Search index config

Changing search index config

To create and make changes to the search index config, follow these basic steps:

  1. Create a search index. For example:

    CREATE SEARCH INDEX ON demo.health_data;
  2. Alter the search index. For example:

    ALTER SEARCH INDEX CONFIG ON demo.health_data SET autoCommitTime = 30000;
  3. Optionally view the XML of the pending search index. For example:

    DESCRIBE PENDING SEARCH INDEX CONFIG on demo.health_data;
  4. Make the pending changes active. For example:

    RELOAD SEARCH INDEX ON demo.health_data;

Sample search index config

<?xml version="1.0" encoding="UTF-8" standalone="no"?>
<config>
  <abortOnConfigurationError>${solr.abortOnConfigurationError:true}</abortOnConfigurationError>
  <luceneMatchVersion>LUCENE_6_0_0</luceneMatchVersion>
  <dseTypeMappingVersion>2</dseTypeMappingVersion>
  <directoryFactory class="solr.StandardDirectoryFactory" name="DirectoryFactory"/>
  <indexConfig>
    <rt>false</rt>
    <rtOffheapPostings>true</rtOffheapPostings>
    <useCompoundFile>false</useCompoundFile>
    <reopenReaders>true</reopenReaders>
    <deletionPolicy class="solr.SolrDeletionPolicy">
      <str name="maxCommitsToKeep">1</str>
      <str name="maxOptimizedCommitsToKeep">0</str>
    </deletionPolicy>
    <infoStream file="INFOSTREAM.txt">false</infoStream>
  </indexConfig>
  <jmx/>
  <updateHandler class="solr.DirectUpdateHandler2">
    <autoSoftCommit>
      <maxTime>10000</maxTime>
    </autoSoftCommit>
  </updateHandler>
  <query>
    <maxBooleanClauses>1024</maxBooleanClauses>
    <filterCache class="solr.SolrFilterCache" highWaterMarkMB="2048" lowWaterMarkMB="1024"/>
    <enableLazyFieldLoading>true</enableLazyFieldLoading>
    <useColdSearcher>true</useColdSearcher>
    <maxWarmingSearchers>16</maxWarmingSearchers>
  </query>
  <requestDispatcher handleSelect="true">
    <requestParsers enableRemoteStreaming="true" multipartUploadLimitInKB="2048000"/>
    <httpCaching never304="true"/>
  </requestDispatcher>
  <requestHandler class="solr.SearchHandler" default="true" name="search">
    <lst name="defaults">
      <int name="rows">10</int>
    </lst>
  </requestHandler>
  <requestHandler class="com.datastax.bdp.search.solr.handler.component.CqlSearchHandler" name="solr_query">
    <lst name="defaults">
      <int name="rows">10</int>
    </lst>
  </requestHandler>
  <requestHandler class="solr.UpdateRequestHandler" name="/update"/>
  <requestHandler class="solr.UpdateRequestHandler" name="/update/csv" startup="lazy"/>
  <requestHandler class="solr.UpdateRequestHandler" name="/update/json" startup="lazy"/>
  <requestHandler class="solr.FieldAnalysisRequestHandler" name="/analysis/field" startup="lazy"/>
  <requestHandler class="solr.DocumentAnalysisRequestHandler" name="/analysis/document" startup="lazy"/>
  <requestHandler class="solr.admin.AdminHandlers" name="/admin/"/>
  <requestHandler class="solr.PingRequestHandler" name="/admin/ping">
    <lst name="invariants">
      <str name="qt">search</str>
      <str name="q">solrpingquery</str>
    </lst>
    <lst name="defaults">
      <str name="echoParams">all</str>
    </lst>
  </requestHandler>
  <requestHandler class="solr.DumpRequestHandler" name="/debug/dump">
    <lst name="defaults">
      <str name="echoParams">explicit</str>
      <str name="echoHandler">true</str>
    </lst>
  </requestHandler>
  <admin>
    <defaultQuery>*:*</defaultQuery>
  </admin>
</config>

For CQL index management, use configuration element shortcuts with CQL commands.

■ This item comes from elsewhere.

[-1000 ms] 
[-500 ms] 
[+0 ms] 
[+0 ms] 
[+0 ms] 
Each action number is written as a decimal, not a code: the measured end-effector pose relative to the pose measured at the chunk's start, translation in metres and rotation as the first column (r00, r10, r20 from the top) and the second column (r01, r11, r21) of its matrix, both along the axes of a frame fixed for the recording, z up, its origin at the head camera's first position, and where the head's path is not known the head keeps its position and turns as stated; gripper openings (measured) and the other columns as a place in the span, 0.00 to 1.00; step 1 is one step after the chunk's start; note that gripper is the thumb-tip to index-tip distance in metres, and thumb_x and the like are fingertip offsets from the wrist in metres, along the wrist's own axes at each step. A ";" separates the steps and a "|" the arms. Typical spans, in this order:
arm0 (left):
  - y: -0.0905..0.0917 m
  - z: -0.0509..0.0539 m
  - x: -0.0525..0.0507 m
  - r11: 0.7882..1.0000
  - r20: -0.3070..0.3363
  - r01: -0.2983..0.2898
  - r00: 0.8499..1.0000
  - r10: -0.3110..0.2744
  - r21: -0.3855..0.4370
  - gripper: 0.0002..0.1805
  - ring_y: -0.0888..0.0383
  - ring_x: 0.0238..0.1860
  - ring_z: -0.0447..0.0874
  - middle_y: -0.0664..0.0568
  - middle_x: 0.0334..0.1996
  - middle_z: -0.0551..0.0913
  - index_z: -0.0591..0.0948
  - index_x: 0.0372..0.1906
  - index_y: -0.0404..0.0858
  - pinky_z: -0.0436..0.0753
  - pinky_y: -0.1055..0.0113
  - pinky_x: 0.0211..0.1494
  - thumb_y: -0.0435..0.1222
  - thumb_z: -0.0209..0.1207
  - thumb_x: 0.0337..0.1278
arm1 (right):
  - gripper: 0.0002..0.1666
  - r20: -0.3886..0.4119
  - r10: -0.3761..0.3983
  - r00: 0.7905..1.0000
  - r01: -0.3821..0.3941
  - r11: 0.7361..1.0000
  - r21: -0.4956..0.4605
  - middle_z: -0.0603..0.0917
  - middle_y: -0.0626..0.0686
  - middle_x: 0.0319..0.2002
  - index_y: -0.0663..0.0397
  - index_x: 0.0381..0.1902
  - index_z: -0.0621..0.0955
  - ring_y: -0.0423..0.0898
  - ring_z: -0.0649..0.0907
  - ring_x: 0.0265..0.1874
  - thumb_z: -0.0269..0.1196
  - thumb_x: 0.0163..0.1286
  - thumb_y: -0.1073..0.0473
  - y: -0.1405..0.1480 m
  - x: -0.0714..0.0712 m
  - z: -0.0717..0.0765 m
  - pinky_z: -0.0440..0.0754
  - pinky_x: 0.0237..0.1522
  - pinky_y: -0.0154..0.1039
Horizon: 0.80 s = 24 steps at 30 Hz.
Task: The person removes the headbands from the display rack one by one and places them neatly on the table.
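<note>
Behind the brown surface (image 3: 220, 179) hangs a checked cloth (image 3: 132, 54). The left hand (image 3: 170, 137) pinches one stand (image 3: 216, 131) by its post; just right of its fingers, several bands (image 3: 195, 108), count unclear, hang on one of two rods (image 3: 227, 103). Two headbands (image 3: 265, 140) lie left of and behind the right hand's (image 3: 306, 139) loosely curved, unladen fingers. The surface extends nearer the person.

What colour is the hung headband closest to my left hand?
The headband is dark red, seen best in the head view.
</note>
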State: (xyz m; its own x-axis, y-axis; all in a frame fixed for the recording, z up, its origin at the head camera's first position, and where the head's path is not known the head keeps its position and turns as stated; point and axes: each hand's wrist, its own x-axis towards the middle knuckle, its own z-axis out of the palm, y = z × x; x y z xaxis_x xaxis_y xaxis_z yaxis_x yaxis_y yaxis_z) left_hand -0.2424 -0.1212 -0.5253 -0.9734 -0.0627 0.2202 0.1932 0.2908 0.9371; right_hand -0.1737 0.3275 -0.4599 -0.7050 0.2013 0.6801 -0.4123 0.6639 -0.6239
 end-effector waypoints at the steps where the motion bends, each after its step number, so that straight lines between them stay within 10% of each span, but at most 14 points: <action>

Configuration elements are listed alphabetically by shortcut.

The XML element is shown with the element start tag. An ellipsis indicates that other elements or attributes are not shown.

autoCommitTime

Defines the time interval between updates to the search index with the most recent data after an INSERT, UPDATE, or DELET E. By default, changes are automatically committed every 10000 milliseconds. To change the time interval between updates:

  1. Set auto commit time on the pending search index:

    ALTER SEARCH INDEX CONFIG ON wiki.solr SET autoCommitTime = 30000;
  2. You can view the pending search config:

    DESCRIBE PENDING SEARCH INDEX CONFIG on wiki.solr;

    The resulting XML shows the maximum time between updates is 30000 milliseconds:

    <updateHandler class="solr.DirectUpdateHandler2">
        <autoSoftCommit>
          <maxTime>30000</maxTime>
        </autoSoftCommit>
      </updateHandler>
  3. To make the pending changes active, reload the search index:

    RELOAD SEARCH INDEX ON wiki.solr;
defaultQueryField

Name of the default field to query. Default not set. To set the field to use when no field is specified by the query, see Setting up default query field.

directoryFactory

The directory factory to use for search indexes. Encryption is enabled per search index. To enable encryption for a search index, change the class for directoryFactory to EncryptedFSDirectoryFactory.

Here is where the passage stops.